A faithful, complete copy of the entries below is required, with images removed.

[[ Input open ]]

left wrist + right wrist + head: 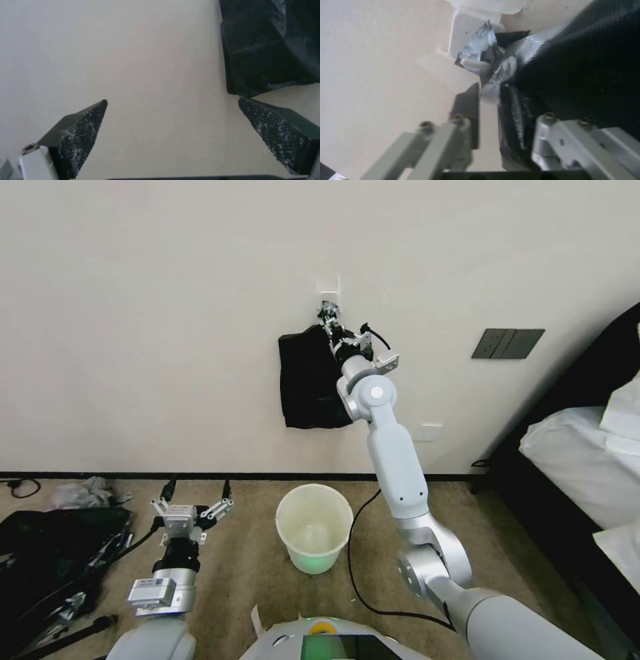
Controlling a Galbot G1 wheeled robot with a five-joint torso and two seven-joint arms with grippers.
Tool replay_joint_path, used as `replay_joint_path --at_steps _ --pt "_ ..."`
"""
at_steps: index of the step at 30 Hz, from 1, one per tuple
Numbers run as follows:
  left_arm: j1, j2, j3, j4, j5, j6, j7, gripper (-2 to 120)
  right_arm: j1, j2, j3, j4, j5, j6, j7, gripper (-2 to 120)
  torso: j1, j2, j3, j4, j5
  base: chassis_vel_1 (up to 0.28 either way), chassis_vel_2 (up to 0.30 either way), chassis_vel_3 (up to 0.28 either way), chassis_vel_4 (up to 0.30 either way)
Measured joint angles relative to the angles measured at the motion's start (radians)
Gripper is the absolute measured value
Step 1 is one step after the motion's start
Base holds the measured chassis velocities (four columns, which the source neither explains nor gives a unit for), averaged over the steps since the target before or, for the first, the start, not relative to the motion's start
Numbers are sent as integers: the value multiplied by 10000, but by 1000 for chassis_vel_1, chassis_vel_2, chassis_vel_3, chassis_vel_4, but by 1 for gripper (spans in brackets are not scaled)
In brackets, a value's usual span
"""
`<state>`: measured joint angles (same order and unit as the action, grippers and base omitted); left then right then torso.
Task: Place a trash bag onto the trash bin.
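Note:
A flat black bundle of bags (309,380) hangs from a white wall hook (328,287) above the cream-white trash bin (279,517), which stands upright on the carpet. My right gripper (328,321) is raised to the bundle's top, just below the hook (475,63). In the right wrist view its fingers stand close together (490,87), pinching a glossy fold of the trash bag (515,125) at their tips. Low at the left of the bin, my left gripper (193,505) is open and holds nothing (172,100); it faces the wall and the bundle's lower corner (266,45).
A dark heap with metal parts (53,560) and crumpled grey material (83,492) lie on the floor at the left. A black cable (353,560) runs past the bin. A bed (580,460) stands at the right. A dark switch plate (508,343) is on the wall.

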<state>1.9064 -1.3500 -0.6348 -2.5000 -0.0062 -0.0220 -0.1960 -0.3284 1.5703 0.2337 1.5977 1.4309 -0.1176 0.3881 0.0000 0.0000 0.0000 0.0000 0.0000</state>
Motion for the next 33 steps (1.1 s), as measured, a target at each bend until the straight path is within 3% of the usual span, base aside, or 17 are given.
replay_joint_path --at_steps 2,6,22,33 --pt "-1 -12 8 0 7 -1 0 100 -19 -11 -5 58 29 16 52 18 0 0 0 0 0 0 0 0 0" --pt "4 -59 34 0 66 -17 6 100 -179 -99 -78 293 50 27 121 0 0 0 -1 0 0 0 0 0 0" --pt "2 -133 162 0 116 -25 16 100 -974 -494 -203 1123 47 22 158 0 -1 0 -1 0 0 0 0 0 0" --pt "-26 -150 226 0 117 -48 71 100 -2911 -1015 -531 2310 57 54 217 0 0 0 -1 0 1 0 0 0 0"
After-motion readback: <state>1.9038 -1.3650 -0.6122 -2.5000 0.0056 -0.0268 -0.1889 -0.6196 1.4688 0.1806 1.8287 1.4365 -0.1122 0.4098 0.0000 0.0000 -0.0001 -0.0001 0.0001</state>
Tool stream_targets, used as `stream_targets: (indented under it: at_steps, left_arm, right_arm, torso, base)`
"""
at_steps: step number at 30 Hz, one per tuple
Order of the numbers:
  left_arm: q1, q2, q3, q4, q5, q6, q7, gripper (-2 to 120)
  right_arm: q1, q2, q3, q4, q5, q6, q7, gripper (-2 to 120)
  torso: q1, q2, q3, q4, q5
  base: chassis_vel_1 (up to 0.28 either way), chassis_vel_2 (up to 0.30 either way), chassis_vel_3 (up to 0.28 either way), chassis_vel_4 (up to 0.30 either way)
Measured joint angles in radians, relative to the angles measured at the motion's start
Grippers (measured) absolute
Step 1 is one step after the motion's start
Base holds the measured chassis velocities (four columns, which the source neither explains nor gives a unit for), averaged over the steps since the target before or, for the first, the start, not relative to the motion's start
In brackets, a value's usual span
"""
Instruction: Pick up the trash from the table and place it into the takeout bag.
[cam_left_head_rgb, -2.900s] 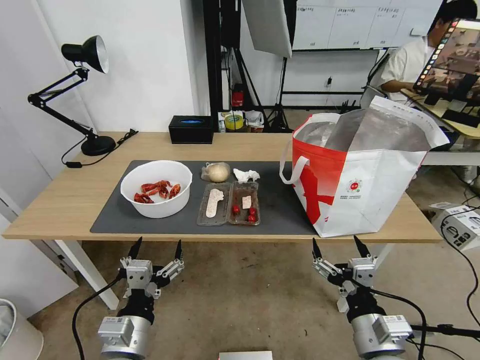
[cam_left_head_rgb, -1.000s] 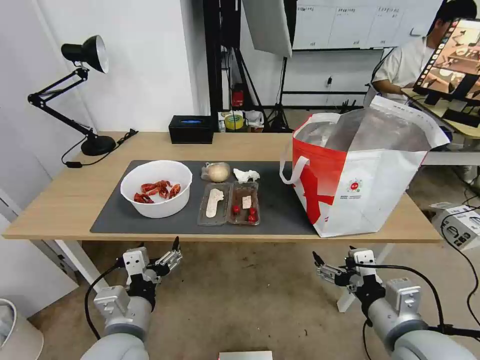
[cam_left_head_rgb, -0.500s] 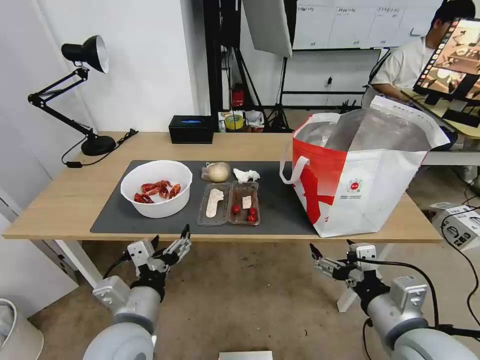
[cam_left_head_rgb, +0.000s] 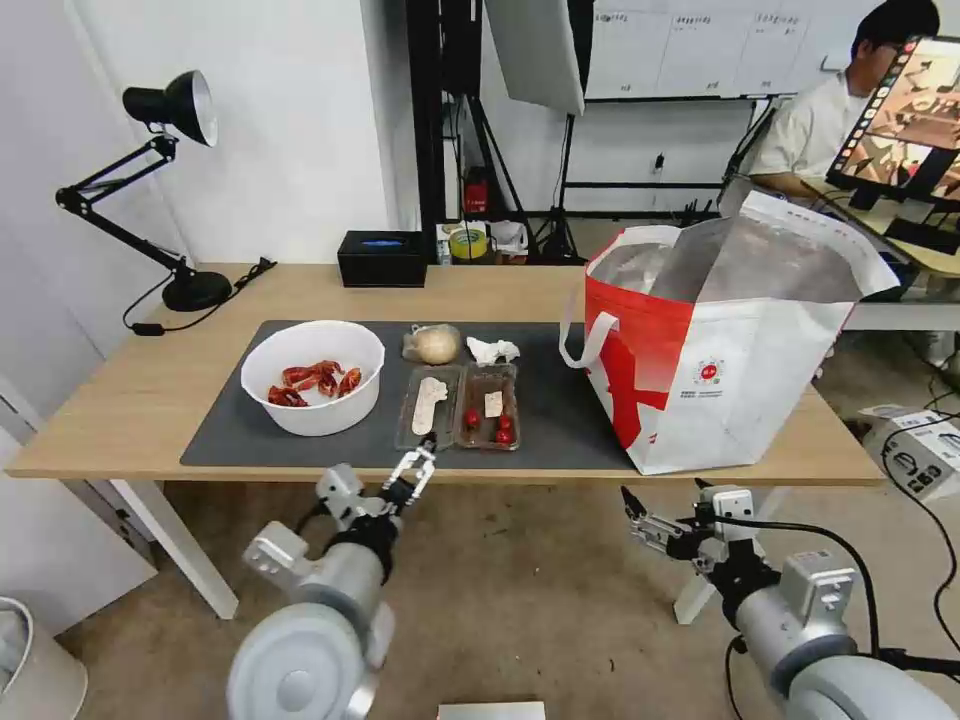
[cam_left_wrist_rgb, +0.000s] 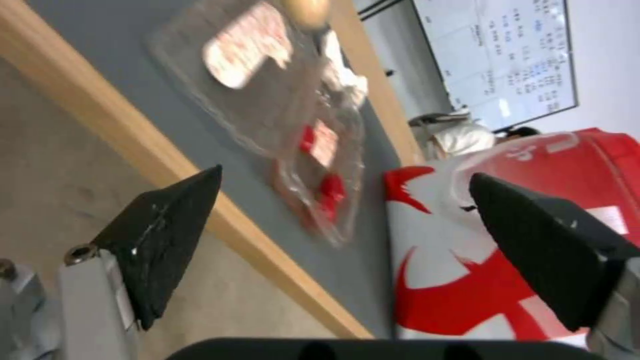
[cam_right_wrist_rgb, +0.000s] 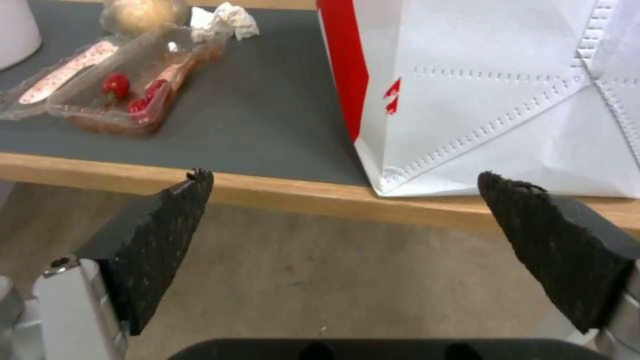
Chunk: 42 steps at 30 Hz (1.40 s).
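On the table (cam_left_head_rgb: 120, 400), a dark mat (cam_left_head_rgb: 570, 420) carries the trash: a white bowl (cam_left_head_rgb: 313, 376) of red shells, a bagged bun (cam_left_head_rgb: 434, 344), a crumpled tissue (cam_left_head_rgb: 492, 350) and a clear clamshell tray (cam_left_head_rgb: 458, 407) with cherry tomatoes. At the right end stands the takeout bag (cam_left_head_rgb: 720, 345), mouth open. My left gripper (cam_left_head_rgb: 415, 465) is open at the table's front edge, just below the tray (cam_left_wrist_rgb: 267, 100), its fingers wide apart (cam_left_wrist_rgb: 343, 175). Lower, in front of the bag (cam_right_wrist_rgb: 500, 100), my right gripper (cam_left_head_rgb: 662, 492) is open (cam_right_wrist_rgb: 345, 174) and holds nothing.
A black desk lamp (cam_left_head_rgb: 165, 180) stands at the table's back left and a small black box (cam_left_head_rgb: 381, 258) at the back middle. White table legs (cam_left_head_rgb: 175, 540), a white bin (cam_left_head_rgb: 30, 660) and a carton (cam_left_head_rgb: 920, 450) are on the floor.
My left arm has swung up and to the right, from low at the left to the table's front edge under the tray. The right gripper has turned and then held still.
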Motion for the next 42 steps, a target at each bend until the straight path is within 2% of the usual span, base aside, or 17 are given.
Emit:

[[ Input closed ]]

» Task answer:
left wrist + right wrist + head: 
Controlling a Galbot G1 wheeled robot with a five-joint torso and two seven-joint arms with grippers.
Tool replay_joint_path, used as `replay_joint_path --at_steps _ --pt "_ ..."`
"""
at_steps: index of the step at 30 Hz, from 1, one per tuple
Numbers run as follows:
  left_arm: j1, j2, j3, j4, j5, j6, j7, gripper (-2 to 120)
  right_arm: j1, j2, j3, j4, j5, j6, j7, gripper (-2 to 120)
  torso: j1, j2, j3, j4, j5
  base: chassis_vel_1 (up to 0.28 either way), chassis_vel_2 (up to 0.30 either way), chassis_vel_3 (up to 0.28 either way), chassis_vel_4 (up to 0.30 either way)
Measured joint angles relative to the angles measured at the motion's start (radians)
Gripper is the absolute measured value
Step 1 is one step after the motion's start
Base holds the measured chassis velocities (four columns, which the source neither explains nor gives a unit for), averaged over the steps since the target before or, for the first, the start, not relative to the motion's start
Numbers are sent as integers: the value multiplied by 10000, but by 1000 for chassis_vel_1, chassis_vel_2, chassis_vel_3, chassis_vel_4, but by 1 for gripper (spans in brackets are not scaled)
In brackets, a value's usual span
"""
`<state>`: measured joint angles (same order and unit as the action, grippers and base omitted); left then right then torso.
Task: Place a trash bag onto the trash bin.
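Note:
A flat black bundle of bags (309,380) hangs from a white wall hook (328,287) above the cream-white trash bin (279,517), which stands upright on the carpet. My right gripper (328,321) is raised to the bundle's top, just below the hook (475,63). In the right wrist view its fingers stand close together (490,87), pinching a glossy fold of the trash bag (515,125) at their tips. Low at the left of the bin, my left gripper (193,505) is open and holds nothing (172,100); it faces the wall and the bundle's lower corner (266,45).
A dark heap with metal parts (53,560) and crumpled grey material (83,492) lie on the floor at the left. A black cable (353,560) runs past the bin. A bed (580,460) stands at the right. A dark switch plate (508,343) is on the wall.
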
<state>1.9064 -1.3500 -0.6348 -2.5000 -0.0062 -0.0220 -0.1960 -0.3284 1.5703 0.2337 1.5977 1.4309 -0.1176 0.3881 0.0000 0.0000 0.0000 0.0000 0.0000</state>
Motion for the next 33 steps (1.1 s), as measured, a target at each bend until the straight path is within 3% of the usual span, base aside, or 17 are given.
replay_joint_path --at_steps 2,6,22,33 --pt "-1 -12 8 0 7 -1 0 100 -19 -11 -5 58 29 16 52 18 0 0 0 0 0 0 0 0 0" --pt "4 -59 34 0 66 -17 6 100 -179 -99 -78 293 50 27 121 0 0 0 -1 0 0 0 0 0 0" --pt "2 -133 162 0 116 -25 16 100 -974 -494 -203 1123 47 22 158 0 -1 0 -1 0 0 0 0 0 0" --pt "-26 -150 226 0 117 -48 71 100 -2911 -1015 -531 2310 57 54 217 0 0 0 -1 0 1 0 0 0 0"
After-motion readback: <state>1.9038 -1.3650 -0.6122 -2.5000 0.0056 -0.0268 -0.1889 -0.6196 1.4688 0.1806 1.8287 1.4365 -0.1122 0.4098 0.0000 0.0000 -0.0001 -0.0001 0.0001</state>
Tool stream_targets, used as `stream_targets: (indented under it: at_steps, left_arm, right_arm, torso, base)`
"""
at_steps: step number at 30 Hz, one per tuple
Order of the numbers:
  left_arm: q1, q2, q3, q4, q5, q6, q7, gripper (-2 to 120)
  right_arm: q1, q2, q3, q4, q5, q6, q7, gripper (-2 to 120)
  torso: q1, q2, q3, q4, q5
  base: chassis_vel_1 (up to 0.28 either way), chassis_vel_2 (up to 0.30 either way), chassis_vel_3 (up to 0.28 either way), chassis_vel_4 (up to 0.30 either way)
Measured joint angles in radians, relative to the angles measured at the motion's start
Grippers (measured) absolute
Step 1 is one step after the motion's start
Base holds the measured chassis velocities (four columns, which the source neither explains nor gives a unit for), averaged over the steps since the target before or, for the first, the start, not relative to the motion's start
In brackets, a value's usual span
"""
Instruction: Pick up the trash from the table and place it into the takeout bag.
[cam_left_head_rgb, -2.900s] 
[cam_left_head_rgb, -1.000s] 
[cam_left_head_rgb, -0.500s] 
[cam_left_head_rgb, +0.000s] 
[cam_left_wrist_rgb, +0.000s] 
[cam_right_wrist_rgb, +0.000s] 
Chunk: 42 steps at 30 Hz (1.40 s).
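On the table (cam_left_head_rgb: 120, 400), a dark mat (cam_left_head_rgb: 570, 420) carries the trash: a white bowl (cam_left_head_rgb: 313, 376) of red shells, a bagged bun (cam_left_head_rgb: 434, 344), a crumpled tissue (cam_left_head_rgb: 492, 350) and a clear clamshell tray (cam_left_head_rgb: 458, 407) with cherry tomatoes. At the right end stands the takeout bag (cam_left_head_rgb: 720, 345), mouth open. My left gripper (cam_left_head_rgb: 415, 465) is open at the table's front edge, just below the tray (cam_left_wrist_rgb: 267, 100), its fingers wide apart (cam_left_wrist_rgb: 343, 175). Lower, in front of the bag (cam_right_wrist_rgb: 500, 100), my right gripper (cam_left_head_rgb: 662, 492) is open (cam_right_wrist_rgb: 345, 174) and holds nothing.
A black desk lamp (cam_left_head_rgb: 165, 180) stands at the table's back left and a small black box (cam_left_head_rgb: 381, 258) at the back middle. White table legs (cam_left_head_rgb: 175, 540), a white bin (cam_left_head_rgb: 30, 660) and a carton (cam_left_head_rgb: 920, 450) are on the floor.
My left arm has swung up and to the right, from low at the left to the table's front edge under the tray. The right gripper has turned and then held still.
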Motion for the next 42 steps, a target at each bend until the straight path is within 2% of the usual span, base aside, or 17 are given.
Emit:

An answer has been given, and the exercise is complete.